» **Directions for this task**: Restate every line below word for word, but drop each picture.
##### Dataset section
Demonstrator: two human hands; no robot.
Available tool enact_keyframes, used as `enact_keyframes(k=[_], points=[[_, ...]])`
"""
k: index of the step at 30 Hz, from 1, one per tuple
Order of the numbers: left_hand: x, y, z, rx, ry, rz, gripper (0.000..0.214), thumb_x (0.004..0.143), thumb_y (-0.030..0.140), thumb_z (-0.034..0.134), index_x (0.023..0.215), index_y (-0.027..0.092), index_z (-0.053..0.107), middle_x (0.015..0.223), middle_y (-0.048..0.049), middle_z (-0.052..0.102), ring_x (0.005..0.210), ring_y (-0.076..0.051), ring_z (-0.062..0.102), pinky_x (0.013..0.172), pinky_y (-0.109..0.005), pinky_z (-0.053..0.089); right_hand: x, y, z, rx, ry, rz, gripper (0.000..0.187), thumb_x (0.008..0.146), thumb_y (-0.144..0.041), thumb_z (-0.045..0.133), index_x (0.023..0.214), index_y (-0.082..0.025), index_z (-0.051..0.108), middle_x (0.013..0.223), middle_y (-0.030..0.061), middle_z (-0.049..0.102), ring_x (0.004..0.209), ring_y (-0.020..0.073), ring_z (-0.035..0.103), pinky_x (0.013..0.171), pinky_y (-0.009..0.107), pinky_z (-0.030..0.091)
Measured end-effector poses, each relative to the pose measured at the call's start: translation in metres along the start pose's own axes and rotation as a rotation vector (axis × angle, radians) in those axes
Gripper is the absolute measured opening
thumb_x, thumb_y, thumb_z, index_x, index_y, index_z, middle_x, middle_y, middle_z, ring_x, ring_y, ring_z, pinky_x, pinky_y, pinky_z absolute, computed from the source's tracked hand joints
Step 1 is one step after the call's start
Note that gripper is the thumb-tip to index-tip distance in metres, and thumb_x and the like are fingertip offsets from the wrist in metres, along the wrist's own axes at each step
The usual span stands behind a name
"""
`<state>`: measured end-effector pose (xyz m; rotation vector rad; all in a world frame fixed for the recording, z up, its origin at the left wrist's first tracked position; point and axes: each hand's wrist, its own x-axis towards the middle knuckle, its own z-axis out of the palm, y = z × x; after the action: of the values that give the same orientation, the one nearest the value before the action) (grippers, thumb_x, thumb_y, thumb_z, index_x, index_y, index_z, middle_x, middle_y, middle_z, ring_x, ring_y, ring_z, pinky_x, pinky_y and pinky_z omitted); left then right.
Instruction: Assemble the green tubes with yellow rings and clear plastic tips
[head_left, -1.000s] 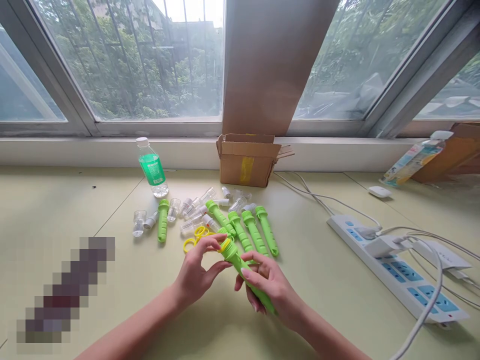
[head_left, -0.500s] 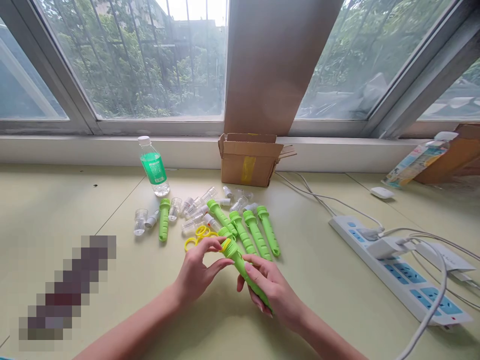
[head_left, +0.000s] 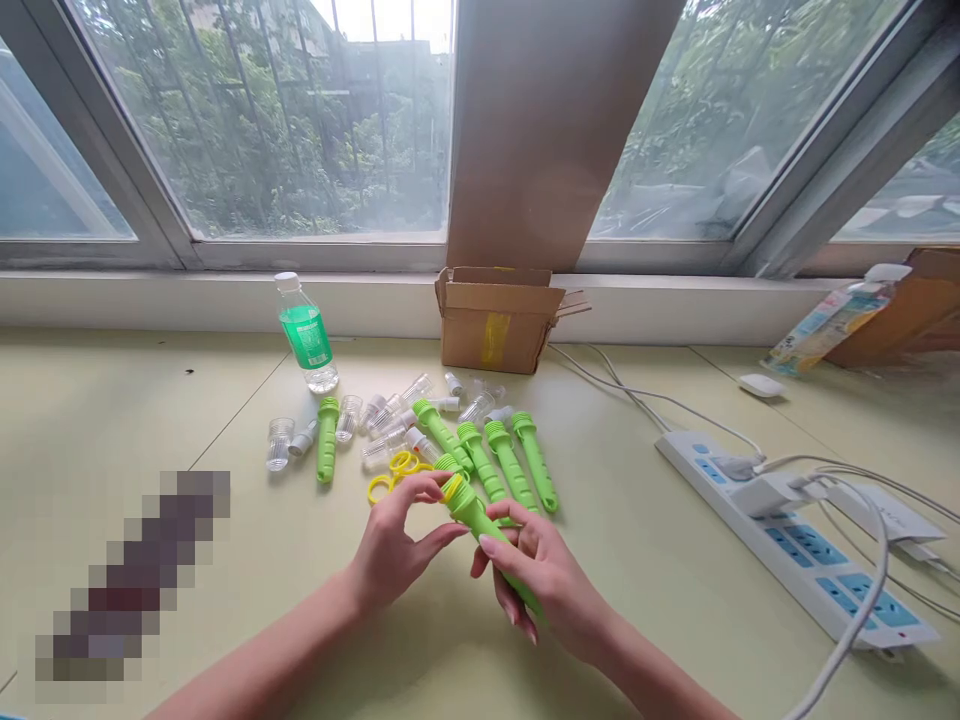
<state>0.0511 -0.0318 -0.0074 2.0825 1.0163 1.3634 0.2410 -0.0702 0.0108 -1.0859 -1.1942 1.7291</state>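
My right hand is wrapped round the lower part of a green plastic flashlight-like tube, which is tilted with its threaded end up and to the left. A yellow ring sits at that threaded end. My left hand has its index finger on the ring and its thumb at the tube's side, in a loose pinch. Just behind lie loose yellow rings and several more green tubes. One green tube lies apart on the left.
Clear plastic cups and small white-ended parts are scattered behind my hands. Further back stand a green-labelled bottle and a cardboard box. A power strip with cables lies at right. A blurred patch covers something at left.
My right hand's fingers have shifted slightly along the green tube and loosened a little. My left hand stays at the ring end. The other things keep their places.
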Motion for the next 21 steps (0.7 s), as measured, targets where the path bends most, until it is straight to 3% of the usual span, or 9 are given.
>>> enact_keyframes(k=[11,17,21], points=[[-0.0012,-0.0030,-0.0027,0.045,0.008,-0.002,0.023,0.077,0.024,0.071,0.087,0.021,0.051,0.108,-0.0075,0.069,0.098,-0.020,0.066,0.081,-0.035,0.057,0.0004,-0.0039,-0.0026,-0.100,-0.036,0.017,0.034,0.091,-0.048,0.049,0.107,-0.019,0.045,0.085,0.0038,0.066,0.048,0.0077,0.054,0.035,0.016,0.036],[-0.0012,-0.0028,-0.0007,0.073,0.026,-0.009,0.023,0.076,0.024,0.072,0.086,0.021,0.052,0.107,-0.0074,0.069,0.097,-0.020,0.067,0.080,-0.034,0.057,0.0003,-0.0025,-0.0025,-0.177,0.008,0.047,0.038,0.092,-0.051,0.043,0.113,-0.020,0.043,0.079,-0.0001,0.062,0.043,0.0056,0.046,0.037,0.018,0.031],[-0.0009,-0.0023,0.0010,0.075,0.037,0.005,0.023,0.075,0.022,0.072,0.086,0.021,0.052,0.105,-0.0076,0.070,0.097,-0.020,0.067,0.079,-0.034,0.057,-0.0003,-0.0031,-0.0020,-0.274,0.047,0.023,0.037,0.091,-0.049,0.047,0.114,-0.020,0.045,0.078,-0.0013,0.060,0.046,0.0060,0.045,0.044,0.020,0.036]])
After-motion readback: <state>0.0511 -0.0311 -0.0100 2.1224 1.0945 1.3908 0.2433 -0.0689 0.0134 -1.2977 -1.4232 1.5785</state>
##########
» **Response to this exercise**:
Demonstrator: two human hands; no robot.
Available tool enact_keyframes, used as `enact_keyframes(k=[_], points=[[_, ...]])`
"""
k: index of the step at 30 Hz, from 1, one per tuple
Order of the numbers: left_hand: x, y, z, rx, ry, rz, gripper (0.000..0.214), thumb_x (0.004..0.143), thumb_y (-0.030..0.140), thumb_z (-0.034..0.134), index_x (0.023..0.215), index_y (-0.027..0.092), index_z (-0.053..0.107), middle_x (0.015..0.223), middle_y (-0.048..0.049), middle_z (-0.052..0.102), ring_x (0.005..0.210), ring_y (-0.076..0.051), ring_z (-0.062..0.102), pinky_x (0.013..0.172), pinky_y (-0.109..0.005), pinky_z (-0.053..0.089); right_hand: x, y, z, rx, ry, rz, gripper (0.000..0.187), thumb_x (0.008..0.146), thumb_y (-0.144..0.041), thumb_z (-0.045..0.133), index_x (0.023..0.214), index_y (-0.082..0.025), index_z (-0.051..0.108), middle_x (0.013..0.223), middle_y (-0.030..0.061), middle_z (-0.049..0.102), ring_x (0.004..0.209), ring_y (-0.020..0.073), ring_z (-0.035..0.103), pinky_x (0.013..0.171), pinky_y (-0.009..0.107), pinky_z (-0.030..0.091)
Measured end-effector poses, each relative to the pose measured at the call's start: translation in metres along the start pose's own axes and rotation as a rotation vector (axis × angle, radians) in those axes
Gripper is the absolute measured opening
thumb_x, thumb_y, thumb_z, index_x, index_y, index_z, middle_x, middle_y, middle_z, ring_x, ring_y, ring_z, pinky_x, pinky_y, pinky_z absolute, computed from the source's tracked hand joints
Step 1 is one step after the call's start
Note that gripper is the thumb-tip to index-tip distance in metres, and thumb_x and the like are fingertip offsets from the wrist in metres, along the wrist's own axes at each step
The usual span stands behind a name
"""
`<state>`: measured end-effector pose (xyz m; rotation vector rad; all in a world frame fixed for the recording, z up, its origin at the left wrist's first tracked position; point and axes: each hand's wrist, its own x-axis towards the middle knuckle, its own z-axis out of the palm, y = z × x; after the action: of the values that give the same orientation, the one nearest the value before the action) (grippers, thumb_x, thumb_y, thumb_z, index_x, index_y, index_z, middle_x, middle_y, middle_z, ring_x, ring_y, ring_z, pinky_x, pinky_y and pinky_z omitted); left then right.
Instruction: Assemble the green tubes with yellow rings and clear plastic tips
[head_left, -1.000s] 
[head_left, -0.500s] 
[head_left, +0.000s] 
<state>0.0511 -0.0318 -0.0074 2.0825 1.0163 1.3634 0.2410 -0.0702 0.0108 -1.0859 -1.1942 1.7291</state>
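My right hand is wrapped round the lower part of a green plastic flashlight-like tube, which is tilted with its threaded end up and to the left. A yellow ring sits at that threaded end. My left hand has its index finger on the ring and its thumb at the tube's side, in a loose pinch. Just behind lie loose yellow rings and several more green tubes. One green tube lies apart on the left.
Clear plastic cups and small white-ended parts are scattered behind my hands. Further back stand a green-labelled bottle and a cardboard box. A power strip with cables lies at right. A blurred patch covers something at left.
My right hand's fingers have shifted slightly along the green tube and loosened a little. My left hand stays at the ring end. The other things keep their places.
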Motion for the next 21 steps (0.7 s), as measured, targets where the path bends most, until it is straight to 3% of the usual span, or 9 are given.
>>> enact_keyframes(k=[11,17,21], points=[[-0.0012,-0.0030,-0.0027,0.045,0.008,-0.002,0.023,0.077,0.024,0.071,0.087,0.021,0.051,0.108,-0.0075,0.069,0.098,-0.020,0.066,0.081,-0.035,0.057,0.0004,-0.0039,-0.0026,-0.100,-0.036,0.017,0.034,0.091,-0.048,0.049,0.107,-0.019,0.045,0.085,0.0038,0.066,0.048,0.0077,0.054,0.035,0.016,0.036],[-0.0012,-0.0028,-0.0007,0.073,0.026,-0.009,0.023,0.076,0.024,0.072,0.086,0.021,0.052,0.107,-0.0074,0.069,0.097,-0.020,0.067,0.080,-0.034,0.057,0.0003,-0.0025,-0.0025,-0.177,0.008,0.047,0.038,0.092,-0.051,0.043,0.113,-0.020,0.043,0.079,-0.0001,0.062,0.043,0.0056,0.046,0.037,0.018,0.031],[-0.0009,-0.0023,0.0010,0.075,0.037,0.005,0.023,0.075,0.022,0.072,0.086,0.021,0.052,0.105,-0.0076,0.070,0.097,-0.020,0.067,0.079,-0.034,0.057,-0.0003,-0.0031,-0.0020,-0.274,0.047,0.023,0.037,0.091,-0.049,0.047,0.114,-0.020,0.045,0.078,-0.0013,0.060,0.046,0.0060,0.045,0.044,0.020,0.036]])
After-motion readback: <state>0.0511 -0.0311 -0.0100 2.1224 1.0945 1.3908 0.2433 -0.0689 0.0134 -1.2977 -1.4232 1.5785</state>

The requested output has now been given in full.